Now when I smell a wood stove burning I always think back to my grandparents home we used to visit near Wittenberg, Wi. as I was growing up. The upstairs bedrooms had floor registers to allow the heat to rise and warm the rooms and that brought all the smells from the kitchen with it. Grandma spent practically the whole day in the kitchen starting around 4am at the wood stove baking breads, biscuits and raisin cinnamon rolls. Then bacon ham and eggs as folks woke up and filed down for breakfast that she cooked to order and she never sat down with us to eat. She would clean up dishes till we scattered then clean ash and add wood throughout the day making cookies and cake or raised donuts. Some days I would hang around and help with the stove and we would play cards as the dough was rising or in between cookie batches. It was a good trade off to put a warm donut or 2 in a bag of sugar for a quick shake before anyone else got one.

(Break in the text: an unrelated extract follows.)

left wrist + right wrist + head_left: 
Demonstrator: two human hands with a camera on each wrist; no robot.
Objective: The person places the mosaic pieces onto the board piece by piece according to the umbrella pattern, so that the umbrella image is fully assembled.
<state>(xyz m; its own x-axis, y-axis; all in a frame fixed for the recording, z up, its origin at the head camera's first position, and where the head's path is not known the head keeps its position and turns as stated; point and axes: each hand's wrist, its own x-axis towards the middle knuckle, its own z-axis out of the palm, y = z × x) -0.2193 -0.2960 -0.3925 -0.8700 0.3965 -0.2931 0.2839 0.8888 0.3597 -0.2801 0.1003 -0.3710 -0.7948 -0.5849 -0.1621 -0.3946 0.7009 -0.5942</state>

Lunch was usually sandwiches on homemade bread and always meat and potatoes at dinner. After dinner she would work on a rolled potica, fruitcakes or candies to set out throughout the next day. There was a small space heater that used fuel oil in the living room but that top loader wood stove and my grandmother that kept it going are what comes to mind when I smell a wood burner.

 

Grandfather was a bricklayer with a lot of fireplace experience and grandma cooked on a wood stove, that's a good match I think. I only have a cast wood burner on the porch of the garage for warming up if I want to sit out on cool nights. 

 

I don't mind spiders but hate ticks which are in the spider family with a passion. Remember seeing a dog just loaded with them some as big as a little finger.